WHAT THE TASK ASKS: Each line of the data below between the one containing "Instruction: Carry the" and the one containing "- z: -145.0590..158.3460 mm", both included, is to be repeated exactly. Please omit pictures.

Records contained in a dataset:
• • •

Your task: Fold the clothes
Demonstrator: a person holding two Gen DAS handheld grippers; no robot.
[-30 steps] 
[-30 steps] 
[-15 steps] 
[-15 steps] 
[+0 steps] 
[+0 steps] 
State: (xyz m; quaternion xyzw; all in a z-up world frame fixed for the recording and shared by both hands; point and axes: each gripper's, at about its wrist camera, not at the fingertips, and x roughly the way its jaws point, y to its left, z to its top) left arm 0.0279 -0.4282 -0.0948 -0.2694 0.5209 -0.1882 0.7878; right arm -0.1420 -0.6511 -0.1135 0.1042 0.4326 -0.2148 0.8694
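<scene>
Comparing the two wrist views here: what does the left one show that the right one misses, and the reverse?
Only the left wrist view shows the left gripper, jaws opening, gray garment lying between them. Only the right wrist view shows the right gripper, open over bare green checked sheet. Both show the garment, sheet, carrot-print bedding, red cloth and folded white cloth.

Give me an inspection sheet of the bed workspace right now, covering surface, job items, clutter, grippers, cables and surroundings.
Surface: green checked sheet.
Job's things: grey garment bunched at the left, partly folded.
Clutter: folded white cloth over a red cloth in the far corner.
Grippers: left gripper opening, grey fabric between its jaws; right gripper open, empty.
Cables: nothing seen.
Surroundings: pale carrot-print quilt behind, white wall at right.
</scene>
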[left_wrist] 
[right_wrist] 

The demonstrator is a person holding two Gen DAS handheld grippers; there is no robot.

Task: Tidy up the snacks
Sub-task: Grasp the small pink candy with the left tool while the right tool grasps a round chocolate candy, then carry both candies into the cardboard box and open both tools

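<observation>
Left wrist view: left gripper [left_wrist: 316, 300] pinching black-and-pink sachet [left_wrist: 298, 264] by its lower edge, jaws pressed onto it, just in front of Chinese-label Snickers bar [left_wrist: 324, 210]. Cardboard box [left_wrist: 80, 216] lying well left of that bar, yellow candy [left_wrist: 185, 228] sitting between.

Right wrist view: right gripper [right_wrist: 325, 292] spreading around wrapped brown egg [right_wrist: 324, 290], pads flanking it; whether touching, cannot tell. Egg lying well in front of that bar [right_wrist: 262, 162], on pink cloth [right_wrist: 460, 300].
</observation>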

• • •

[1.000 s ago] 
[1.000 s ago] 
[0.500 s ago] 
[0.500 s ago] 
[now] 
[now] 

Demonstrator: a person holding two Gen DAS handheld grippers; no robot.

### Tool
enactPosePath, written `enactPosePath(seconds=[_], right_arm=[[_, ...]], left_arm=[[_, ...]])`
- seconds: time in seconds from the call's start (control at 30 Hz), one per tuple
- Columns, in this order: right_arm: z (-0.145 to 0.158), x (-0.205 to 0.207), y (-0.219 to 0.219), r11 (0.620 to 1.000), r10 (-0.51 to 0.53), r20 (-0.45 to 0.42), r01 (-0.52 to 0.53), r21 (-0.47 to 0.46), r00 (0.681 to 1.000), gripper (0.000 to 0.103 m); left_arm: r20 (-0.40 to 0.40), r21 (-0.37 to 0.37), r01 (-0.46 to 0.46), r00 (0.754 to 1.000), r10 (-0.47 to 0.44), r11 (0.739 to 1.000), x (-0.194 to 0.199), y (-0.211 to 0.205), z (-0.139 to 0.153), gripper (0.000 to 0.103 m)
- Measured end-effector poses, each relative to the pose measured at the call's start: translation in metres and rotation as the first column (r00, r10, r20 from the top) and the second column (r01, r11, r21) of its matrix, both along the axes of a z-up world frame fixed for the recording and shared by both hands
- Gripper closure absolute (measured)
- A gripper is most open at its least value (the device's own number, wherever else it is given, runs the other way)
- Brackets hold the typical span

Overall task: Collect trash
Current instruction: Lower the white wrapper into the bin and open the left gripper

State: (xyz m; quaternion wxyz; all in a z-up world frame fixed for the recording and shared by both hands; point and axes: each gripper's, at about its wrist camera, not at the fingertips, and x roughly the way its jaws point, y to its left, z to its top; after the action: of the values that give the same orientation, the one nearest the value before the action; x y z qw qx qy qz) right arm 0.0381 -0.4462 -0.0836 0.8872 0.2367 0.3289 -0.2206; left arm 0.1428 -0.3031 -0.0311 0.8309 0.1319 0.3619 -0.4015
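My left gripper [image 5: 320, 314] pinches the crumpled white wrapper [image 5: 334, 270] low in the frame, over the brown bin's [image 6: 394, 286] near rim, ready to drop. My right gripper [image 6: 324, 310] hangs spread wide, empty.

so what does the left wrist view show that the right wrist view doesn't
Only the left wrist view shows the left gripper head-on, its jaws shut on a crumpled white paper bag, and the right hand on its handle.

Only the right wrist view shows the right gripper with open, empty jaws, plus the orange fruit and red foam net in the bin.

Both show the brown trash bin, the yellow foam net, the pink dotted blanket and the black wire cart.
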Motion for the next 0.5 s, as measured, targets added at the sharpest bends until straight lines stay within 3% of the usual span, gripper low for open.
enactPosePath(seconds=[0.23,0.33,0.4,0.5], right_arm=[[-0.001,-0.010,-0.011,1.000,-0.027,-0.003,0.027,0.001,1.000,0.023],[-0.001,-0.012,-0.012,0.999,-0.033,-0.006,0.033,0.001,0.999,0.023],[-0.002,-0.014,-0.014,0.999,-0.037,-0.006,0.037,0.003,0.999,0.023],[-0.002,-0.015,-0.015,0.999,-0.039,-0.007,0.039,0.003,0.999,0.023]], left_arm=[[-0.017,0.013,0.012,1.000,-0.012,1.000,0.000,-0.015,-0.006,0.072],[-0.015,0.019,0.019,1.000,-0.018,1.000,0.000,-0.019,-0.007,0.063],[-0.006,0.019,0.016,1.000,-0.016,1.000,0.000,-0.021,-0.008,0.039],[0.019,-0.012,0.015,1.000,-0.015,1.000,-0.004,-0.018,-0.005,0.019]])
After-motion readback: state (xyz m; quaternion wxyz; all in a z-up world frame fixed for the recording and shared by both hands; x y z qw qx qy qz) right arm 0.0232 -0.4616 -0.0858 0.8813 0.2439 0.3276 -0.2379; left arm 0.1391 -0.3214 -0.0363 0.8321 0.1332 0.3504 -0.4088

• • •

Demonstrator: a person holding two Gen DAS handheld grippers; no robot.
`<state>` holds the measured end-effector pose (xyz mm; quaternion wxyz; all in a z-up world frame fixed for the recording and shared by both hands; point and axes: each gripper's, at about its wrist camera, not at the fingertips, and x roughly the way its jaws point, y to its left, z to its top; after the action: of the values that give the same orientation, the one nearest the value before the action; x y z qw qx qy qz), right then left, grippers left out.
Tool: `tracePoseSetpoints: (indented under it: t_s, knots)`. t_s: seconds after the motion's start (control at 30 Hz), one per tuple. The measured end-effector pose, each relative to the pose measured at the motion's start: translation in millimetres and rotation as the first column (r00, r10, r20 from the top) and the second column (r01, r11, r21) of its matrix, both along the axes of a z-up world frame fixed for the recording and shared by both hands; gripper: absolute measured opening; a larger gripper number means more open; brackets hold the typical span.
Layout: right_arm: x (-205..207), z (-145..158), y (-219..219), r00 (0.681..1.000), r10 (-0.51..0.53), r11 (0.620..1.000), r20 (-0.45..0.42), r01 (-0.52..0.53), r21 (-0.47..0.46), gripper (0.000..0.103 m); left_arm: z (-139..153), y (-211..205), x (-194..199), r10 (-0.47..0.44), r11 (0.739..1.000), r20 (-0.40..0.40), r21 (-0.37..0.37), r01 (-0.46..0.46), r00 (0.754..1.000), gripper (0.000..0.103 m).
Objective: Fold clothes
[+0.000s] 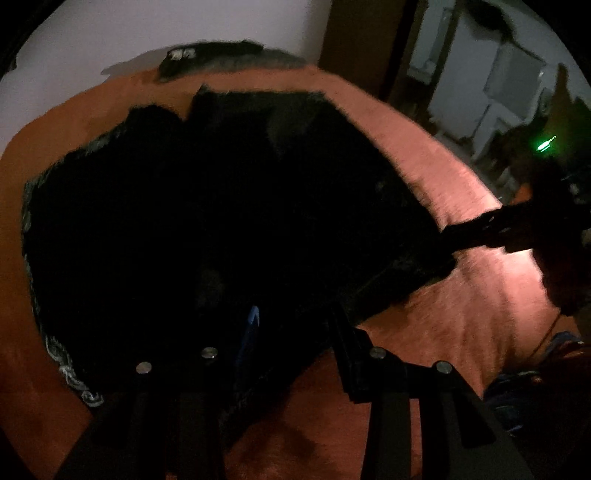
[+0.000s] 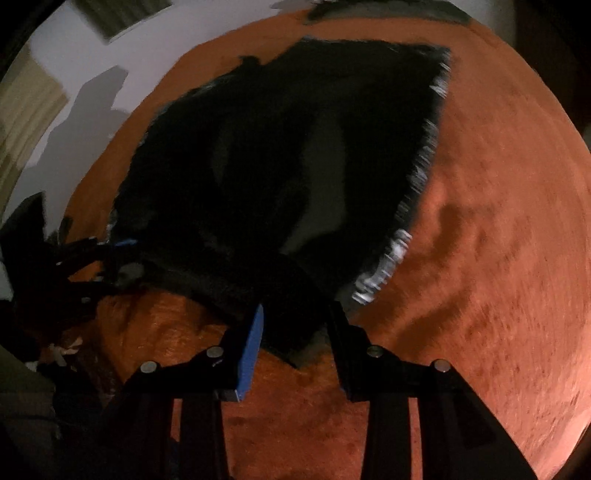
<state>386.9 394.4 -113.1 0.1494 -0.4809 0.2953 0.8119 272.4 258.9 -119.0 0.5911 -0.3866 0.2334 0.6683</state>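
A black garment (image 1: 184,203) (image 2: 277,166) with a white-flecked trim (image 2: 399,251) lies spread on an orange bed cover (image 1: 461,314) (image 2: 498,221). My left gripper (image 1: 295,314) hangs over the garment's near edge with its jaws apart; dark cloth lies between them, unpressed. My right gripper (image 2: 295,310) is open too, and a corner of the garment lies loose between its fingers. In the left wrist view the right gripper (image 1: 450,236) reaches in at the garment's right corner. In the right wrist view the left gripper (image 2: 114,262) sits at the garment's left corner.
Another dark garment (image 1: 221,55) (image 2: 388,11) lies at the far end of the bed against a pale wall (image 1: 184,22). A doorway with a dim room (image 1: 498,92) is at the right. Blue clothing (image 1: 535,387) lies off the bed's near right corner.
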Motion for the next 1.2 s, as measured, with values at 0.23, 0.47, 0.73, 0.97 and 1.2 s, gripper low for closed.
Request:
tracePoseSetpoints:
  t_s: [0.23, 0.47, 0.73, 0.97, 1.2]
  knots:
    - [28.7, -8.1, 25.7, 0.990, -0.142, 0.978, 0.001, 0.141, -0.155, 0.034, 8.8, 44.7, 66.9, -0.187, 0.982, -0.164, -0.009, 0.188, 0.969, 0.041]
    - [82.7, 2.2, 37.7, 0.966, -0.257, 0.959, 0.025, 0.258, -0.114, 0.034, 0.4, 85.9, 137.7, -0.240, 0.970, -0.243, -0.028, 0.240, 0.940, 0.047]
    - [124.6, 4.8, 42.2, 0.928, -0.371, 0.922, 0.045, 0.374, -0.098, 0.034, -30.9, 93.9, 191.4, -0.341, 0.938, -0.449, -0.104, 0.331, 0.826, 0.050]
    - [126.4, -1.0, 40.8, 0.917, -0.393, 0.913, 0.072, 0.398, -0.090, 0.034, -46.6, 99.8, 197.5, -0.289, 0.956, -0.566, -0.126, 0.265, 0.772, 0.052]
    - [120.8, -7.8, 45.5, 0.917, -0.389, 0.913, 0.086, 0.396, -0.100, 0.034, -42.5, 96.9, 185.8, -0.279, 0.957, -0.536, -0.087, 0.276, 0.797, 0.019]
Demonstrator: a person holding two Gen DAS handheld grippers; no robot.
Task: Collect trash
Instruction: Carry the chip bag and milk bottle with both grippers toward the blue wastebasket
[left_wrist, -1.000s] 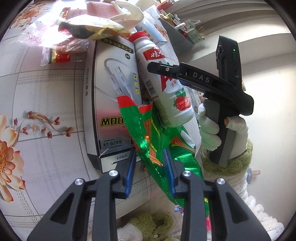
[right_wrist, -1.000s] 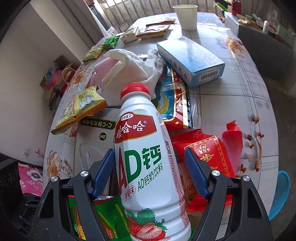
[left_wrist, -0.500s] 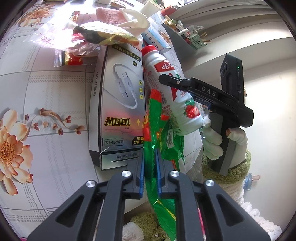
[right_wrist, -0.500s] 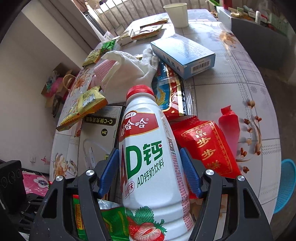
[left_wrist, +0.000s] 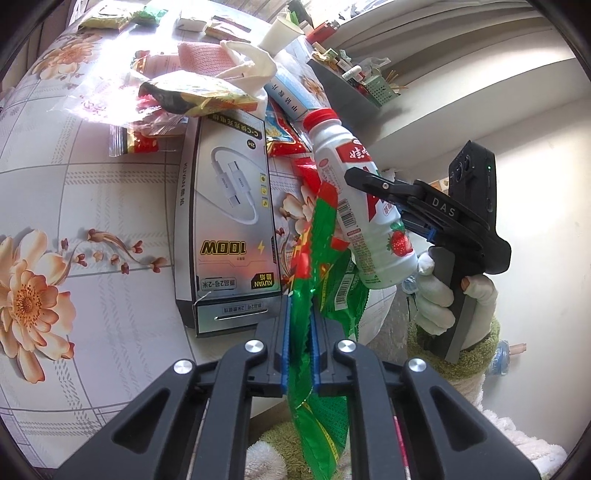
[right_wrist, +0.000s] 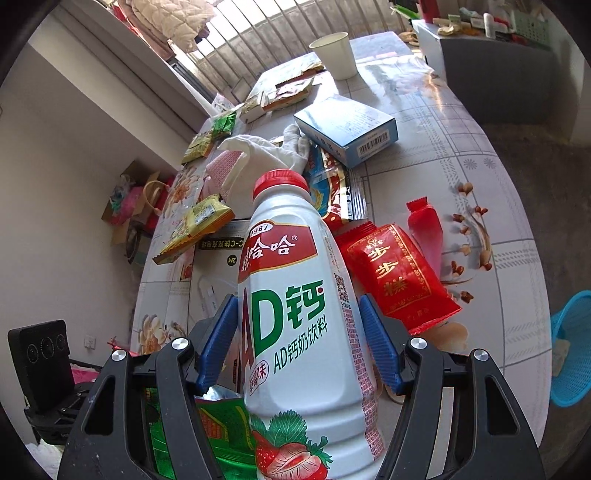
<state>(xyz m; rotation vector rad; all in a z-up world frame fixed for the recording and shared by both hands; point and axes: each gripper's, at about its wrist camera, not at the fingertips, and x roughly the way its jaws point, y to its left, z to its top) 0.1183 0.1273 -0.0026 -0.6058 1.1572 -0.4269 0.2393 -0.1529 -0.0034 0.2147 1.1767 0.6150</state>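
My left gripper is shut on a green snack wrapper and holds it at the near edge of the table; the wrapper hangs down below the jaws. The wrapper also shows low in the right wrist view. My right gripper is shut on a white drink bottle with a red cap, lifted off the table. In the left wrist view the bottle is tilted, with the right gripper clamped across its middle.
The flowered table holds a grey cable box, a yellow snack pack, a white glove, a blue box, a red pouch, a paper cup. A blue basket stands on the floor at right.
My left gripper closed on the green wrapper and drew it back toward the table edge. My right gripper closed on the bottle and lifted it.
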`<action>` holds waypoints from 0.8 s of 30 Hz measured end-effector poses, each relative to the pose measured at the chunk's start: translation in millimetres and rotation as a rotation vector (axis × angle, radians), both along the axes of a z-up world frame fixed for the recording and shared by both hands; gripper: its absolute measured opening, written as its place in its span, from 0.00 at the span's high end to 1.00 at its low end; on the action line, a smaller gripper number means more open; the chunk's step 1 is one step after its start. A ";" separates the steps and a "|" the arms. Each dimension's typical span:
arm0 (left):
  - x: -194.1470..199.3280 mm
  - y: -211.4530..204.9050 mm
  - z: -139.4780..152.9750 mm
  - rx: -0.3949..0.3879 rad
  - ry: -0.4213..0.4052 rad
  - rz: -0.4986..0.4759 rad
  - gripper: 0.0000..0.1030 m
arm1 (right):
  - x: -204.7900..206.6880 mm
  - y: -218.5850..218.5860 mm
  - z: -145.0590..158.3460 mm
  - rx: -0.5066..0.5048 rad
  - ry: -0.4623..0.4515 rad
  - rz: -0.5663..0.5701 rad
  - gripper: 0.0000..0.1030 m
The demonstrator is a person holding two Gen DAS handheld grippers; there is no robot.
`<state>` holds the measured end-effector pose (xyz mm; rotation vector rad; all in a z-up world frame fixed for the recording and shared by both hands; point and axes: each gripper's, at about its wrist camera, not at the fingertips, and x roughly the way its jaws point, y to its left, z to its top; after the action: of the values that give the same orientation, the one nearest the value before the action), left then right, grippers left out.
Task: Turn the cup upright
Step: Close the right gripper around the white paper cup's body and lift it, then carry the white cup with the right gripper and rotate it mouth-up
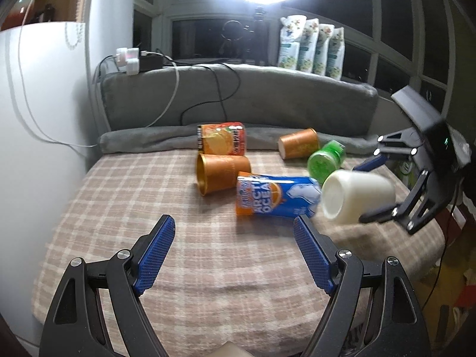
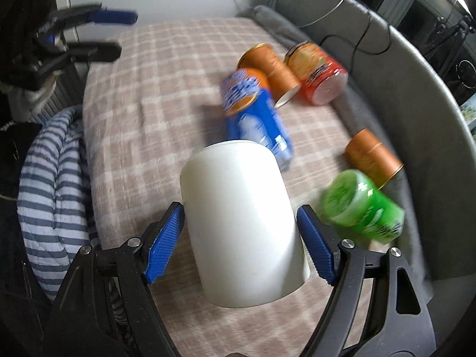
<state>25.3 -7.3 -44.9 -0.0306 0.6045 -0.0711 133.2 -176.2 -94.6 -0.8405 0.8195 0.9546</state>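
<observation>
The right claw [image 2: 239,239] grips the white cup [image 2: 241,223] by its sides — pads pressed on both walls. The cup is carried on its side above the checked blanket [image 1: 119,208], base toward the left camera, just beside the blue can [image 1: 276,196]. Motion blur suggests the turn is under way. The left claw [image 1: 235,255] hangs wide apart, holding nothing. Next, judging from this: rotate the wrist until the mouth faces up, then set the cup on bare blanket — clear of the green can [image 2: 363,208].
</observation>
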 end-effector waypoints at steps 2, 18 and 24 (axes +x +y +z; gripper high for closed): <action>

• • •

YOUR SOLUTION:
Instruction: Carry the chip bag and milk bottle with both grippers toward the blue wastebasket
[left_wrist, -1.000s] 
[right_wrist, -1.000s] 
[left_wrist, -0.500s] 
[right_wrist, -0.500s] 
[left_wrist, +0.000s] 
[right_wrist, +0.000s] 
<state>(xyz m; rotation vector rad; all in a z-up world frame fixed for the recording and shared by both hands; point and axes: each gripper's, at about its wrist camera, not at the fingertips, and x roughly the way its jaws point, y to its left, z to its top) 0.1183 0.1273 -0.0026 -0.6058 1.1572 -0.4269 0.2393 -0.1529 -0.0034 0.2147 1.1767 0.6150</state>
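My left gripper is shut on a green snack wrapper and holds it at the near edge of the table; the wrapper hangs down below the jaws. The wrapper also shows low in the right wrist view. My right gripper is shut on a white drink bottle with a red cap, lifted off the table. In the left wrist view the bottle is tilted, with the right gripper clamped across its middle.
The flowered table holds a grey cable box, a yellow snack pack, a white glove, a blue box, a red pouch, a paper cup. A blue basket stands on the floor at right.
My left gripper closed on the green wrapper and drew it back toward the table edge. My right gripper closed on the bottle and lifted it.
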`<action>` holds waypoints from 0.8 s of 30 Hz measured end-effector poses, each relative to the pose measured at the chunk's start: translation in millimetres and rotation as a rotation vector (axis × angle, radians), both along the axes of a z-up world frame fixed for the recording and shared by both hands; gripper: its absolute measured opening, written as its place in its span, from 0.00 at the span's high end to 1.00 at its low end; on the action line, a smaller gripper number means more open; the chunk's step 1 is one step after its start. A ";" separates the steps and a "|" the arms. Each dimension's typical span:
arm0 (left):
  - x: -194.1470..199.3280 mm
  - y: -211.4530..204.9050 mm
  - z: -139.4780..152.9750 mm
  - rx: -0.3949..0.3879 rad
  - ry: -0.4213..0.4052 rad
  - rz: -0.4986..0.4759 rad
  - gripper: 0.0000..0.1030 m
arm1 (right):
  - x: -204.7900..206.6880 mm
  - y: -218.5850..218.5860 mm
  - z: -145.0590..158.3460 mm

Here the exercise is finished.